What I found of great interest was the involvement of forces I had no idea were in the Georgia War; the Russian planning, logistics and force posturing; the much worse than reported Russian air losses, coupled with Georgia's superior military-technical capabilities in that it had UAVs for effective artillery direction (drove Russians nuts trying to find hostiles FOs; Russians had no idea a UAV was the eye) and body armor for their men, armor so good Russians didn't like to close with them.

Despite all their active IR gear and whatnot, the Russians couldn't operate at night. Very embarrassing, considering what the Syrians did just that in the Yom Kippur war with their Russian gear.
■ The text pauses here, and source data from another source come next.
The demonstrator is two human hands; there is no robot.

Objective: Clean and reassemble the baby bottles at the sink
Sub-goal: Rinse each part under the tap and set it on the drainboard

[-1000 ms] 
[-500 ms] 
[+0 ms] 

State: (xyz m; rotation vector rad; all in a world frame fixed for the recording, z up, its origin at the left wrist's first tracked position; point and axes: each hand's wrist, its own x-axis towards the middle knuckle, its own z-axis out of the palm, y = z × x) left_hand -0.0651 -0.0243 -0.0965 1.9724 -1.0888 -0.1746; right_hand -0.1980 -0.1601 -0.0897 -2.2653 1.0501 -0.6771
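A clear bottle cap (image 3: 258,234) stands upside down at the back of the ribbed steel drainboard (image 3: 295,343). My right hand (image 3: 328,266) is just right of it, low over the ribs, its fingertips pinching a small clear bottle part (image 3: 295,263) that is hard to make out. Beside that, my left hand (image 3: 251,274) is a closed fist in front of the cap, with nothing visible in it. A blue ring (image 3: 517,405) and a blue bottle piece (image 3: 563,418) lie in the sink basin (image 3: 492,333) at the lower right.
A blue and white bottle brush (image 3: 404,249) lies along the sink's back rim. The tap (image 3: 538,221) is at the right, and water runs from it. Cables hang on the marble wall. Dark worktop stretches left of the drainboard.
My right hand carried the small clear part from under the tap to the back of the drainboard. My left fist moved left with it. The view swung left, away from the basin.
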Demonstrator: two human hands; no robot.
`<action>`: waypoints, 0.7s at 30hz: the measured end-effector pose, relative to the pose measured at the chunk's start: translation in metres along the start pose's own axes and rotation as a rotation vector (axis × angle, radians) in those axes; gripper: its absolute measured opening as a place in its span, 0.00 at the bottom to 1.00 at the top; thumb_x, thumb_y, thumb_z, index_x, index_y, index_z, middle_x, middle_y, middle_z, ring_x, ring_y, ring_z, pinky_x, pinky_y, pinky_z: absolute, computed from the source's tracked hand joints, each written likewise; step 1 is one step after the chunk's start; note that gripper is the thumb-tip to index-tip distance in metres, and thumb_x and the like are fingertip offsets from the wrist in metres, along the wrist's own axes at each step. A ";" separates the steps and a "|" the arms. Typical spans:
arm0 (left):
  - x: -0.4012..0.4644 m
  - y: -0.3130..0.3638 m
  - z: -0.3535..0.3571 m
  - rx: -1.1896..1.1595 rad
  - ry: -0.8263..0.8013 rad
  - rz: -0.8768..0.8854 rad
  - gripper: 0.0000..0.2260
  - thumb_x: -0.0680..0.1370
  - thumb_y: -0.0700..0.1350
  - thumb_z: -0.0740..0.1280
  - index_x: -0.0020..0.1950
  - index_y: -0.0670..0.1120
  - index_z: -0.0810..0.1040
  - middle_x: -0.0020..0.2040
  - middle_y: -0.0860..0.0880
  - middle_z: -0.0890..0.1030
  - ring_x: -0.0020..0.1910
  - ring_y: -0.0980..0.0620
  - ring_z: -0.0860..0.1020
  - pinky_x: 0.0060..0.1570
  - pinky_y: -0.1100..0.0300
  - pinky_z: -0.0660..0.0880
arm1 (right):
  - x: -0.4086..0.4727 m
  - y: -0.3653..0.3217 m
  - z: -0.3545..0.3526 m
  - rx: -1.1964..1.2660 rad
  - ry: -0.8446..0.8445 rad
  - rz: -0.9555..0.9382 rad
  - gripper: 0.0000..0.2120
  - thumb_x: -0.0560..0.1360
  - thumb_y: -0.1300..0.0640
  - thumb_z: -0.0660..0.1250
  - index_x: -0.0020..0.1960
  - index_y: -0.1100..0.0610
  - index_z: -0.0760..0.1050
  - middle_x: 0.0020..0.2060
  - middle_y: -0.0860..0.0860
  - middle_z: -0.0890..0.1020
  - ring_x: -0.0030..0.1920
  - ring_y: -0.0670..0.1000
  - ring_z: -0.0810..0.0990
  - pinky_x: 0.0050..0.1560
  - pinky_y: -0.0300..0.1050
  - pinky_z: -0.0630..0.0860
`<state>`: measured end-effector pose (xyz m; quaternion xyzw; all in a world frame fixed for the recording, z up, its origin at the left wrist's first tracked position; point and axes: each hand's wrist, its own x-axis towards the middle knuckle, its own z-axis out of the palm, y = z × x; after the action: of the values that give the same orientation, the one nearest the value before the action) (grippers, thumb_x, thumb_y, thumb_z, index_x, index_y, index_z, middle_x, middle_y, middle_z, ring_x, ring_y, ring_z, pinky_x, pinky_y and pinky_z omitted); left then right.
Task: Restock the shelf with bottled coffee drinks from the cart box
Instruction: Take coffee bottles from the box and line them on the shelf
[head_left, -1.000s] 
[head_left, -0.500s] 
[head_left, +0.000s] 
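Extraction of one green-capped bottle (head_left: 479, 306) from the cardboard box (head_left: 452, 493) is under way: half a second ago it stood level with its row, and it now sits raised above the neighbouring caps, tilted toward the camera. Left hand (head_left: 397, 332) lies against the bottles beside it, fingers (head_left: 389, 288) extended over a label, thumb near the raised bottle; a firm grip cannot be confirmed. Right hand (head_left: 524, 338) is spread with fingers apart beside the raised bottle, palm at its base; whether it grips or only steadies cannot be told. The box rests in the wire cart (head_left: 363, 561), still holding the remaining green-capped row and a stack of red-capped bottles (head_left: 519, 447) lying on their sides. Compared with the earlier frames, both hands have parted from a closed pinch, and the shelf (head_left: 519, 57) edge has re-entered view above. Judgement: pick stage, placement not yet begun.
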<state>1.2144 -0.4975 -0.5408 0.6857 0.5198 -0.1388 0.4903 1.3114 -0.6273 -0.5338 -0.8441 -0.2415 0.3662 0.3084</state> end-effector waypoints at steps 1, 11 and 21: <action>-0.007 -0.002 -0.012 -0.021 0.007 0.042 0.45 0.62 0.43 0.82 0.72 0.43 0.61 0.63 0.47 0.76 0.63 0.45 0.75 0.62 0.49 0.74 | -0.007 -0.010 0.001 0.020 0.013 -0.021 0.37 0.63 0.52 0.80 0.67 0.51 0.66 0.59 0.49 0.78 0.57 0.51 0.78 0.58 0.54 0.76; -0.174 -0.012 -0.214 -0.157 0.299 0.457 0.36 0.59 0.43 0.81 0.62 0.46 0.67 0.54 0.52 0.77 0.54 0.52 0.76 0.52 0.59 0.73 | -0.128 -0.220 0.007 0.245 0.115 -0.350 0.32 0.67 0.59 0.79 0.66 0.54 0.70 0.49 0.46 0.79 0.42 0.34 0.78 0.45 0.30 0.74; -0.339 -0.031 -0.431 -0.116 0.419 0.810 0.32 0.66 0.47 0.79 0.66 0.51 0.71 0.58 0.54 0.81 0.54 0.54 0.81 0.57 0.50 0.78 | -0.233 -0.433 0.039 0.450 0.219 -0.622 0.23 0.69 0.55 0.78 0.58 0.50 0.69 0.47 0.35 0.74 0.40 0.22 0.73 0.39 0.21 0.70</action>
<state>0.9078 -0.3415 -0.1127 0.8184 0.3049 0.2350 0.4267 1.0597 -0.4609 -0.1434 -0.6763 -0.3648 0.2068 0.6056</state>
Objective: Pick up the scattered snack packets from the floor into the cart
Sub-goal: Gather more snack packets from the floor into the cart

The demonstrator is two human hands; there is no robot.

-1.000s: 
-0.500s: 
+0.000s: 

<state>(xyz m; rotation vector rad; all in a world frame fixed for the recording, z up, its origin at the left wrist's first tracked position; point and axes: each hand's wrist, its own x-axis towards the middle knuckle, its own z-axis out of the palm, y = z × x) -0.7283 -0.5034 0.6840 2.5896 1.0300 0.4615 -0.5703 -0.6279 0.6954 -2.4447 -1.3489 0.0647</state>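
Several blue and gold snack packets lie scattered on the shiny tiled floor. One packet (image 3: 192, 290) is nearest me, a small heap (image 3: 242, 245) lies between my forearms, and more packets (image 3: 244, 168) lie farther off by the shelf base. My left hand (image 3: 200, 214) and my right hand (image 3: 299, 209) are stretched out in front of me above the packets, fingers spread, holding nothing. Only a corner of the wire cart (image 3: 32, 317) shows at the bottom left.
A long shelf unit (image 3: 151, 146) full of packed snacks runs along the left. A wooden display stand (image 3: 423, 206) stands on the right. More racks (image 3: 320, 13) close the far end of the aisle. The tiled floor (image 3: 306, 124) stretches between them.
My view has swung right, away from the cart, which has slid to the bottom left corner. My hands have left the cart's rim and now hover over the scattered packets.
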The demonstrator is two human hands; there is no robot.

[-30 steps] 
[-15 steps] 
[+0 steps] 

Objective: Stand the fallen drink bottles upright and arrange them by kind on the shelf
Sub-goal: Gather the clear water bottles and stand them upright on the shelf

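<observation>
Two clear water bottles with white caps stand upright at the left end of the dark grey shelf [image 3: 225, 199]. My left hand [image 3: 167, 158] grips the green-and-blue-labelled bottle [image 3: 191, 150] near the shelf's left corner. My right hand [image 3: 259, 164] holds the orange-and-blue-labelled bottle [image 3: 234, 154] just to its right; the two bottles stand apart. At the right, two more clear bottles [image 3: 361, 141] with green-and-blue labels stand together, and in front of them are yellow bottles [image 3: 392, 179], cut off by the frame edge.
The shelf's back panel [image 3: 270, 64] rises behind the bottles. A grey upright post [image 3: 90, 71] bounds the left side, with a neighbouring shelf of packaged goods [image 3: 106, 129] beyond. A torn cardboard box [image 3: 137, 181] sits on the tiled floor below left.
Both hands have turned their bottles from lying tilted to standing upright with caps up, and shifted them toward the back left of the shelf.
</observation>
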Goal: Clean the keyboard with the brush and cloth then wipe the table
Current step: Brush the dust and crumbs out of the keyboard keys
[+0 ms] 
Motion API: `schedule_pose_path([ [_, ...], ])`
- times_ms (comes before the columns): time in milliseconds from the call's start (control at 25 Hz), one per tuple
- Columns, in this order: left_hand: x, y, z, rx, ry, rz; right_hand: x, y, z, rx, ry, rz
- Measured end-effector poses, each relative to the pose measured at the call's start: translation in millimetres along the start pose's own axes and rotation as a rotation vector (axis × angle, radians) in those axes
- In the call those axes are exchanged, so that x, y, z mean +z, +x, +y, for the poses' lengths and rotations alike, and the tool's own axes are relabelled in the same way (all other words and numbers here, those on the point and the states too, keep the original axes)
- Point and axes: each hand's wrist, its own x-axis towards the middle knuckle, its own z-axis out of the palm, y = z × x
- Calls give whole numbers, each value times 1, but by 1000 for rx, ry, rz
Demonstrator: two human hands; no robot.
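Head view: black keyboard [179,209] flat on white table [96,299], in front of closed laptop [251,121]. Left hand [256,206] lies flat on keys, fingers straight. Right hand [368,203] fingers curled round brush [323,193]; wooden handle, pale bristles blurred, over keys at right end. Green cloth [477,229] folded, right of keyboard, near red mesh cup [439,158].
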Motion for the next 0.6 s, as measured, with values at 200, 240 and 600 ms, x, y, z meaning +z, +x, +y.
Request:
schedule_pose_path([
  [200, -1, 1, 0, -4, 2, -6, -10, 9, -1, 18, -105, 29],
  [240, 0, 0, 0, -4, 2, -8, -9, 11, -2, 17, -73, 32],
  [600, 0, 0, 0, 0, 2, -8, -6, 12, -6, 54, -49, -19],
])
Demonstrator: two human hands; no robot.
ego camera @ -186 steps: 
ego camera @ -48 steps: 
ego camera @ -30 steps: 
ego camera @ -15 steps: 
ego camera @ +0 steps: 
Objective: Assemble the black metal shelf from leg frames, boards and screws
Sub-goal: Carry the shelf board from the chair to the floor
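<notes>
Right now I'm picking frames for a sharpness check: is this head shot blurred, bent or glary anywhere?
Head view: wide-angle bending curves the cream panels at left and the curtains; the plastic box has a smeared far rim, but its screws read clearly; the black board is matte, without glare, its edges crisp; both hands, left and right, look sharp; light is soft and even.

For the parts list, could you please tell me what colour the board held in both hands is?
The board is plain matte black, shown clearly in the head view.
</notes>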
Syrian around the clock combat traumatized Western military officials and analysts, since this forced a sudden fundamental rethink of the entire model of how to wage modern warfare.

Regards,

John Kettler

I am not surprised actually. One of the guys in the IT department where I work is Russian. From what he says, the Soviet military is a paper tiger. Sure, a lot if their equipment is top shelf but their training is pathetic. When he was conscripted for obligatory service, he fired 20 rounds through his weapon in a training year. 20 rounds. Tank gunners fired one round a year. Soldiers not knowing how to maintain and use their equipment was a common problem.

Sure, the Russian military is learning lessons from the Chechnya wars and from the invasion of Georgia but the lessons are hard learned and come slow and often such lesson don't amount to any real reforms in military thinking or doctrine. Russia should have learned and retained some of the lessons of 10 years in Afghanistan about fighting an insurgency yet their initial days during the first days of the first Chechnya conflict where their armor and infantry ran afoul of Chechnya tactics not much different that insurgent tactics in Afghanistan, it displayed that change comes slow and appears not to be lasting.

The Georgian conflict where their usage of night vision equipment and training was lacking is a solid case in point. Fighting at night is nothing new. In fact, it is expected in conflicts in the 21st century. You would expect that that is something the Russians would have down pat by now and yet the Georgian conflict showed that it lacking.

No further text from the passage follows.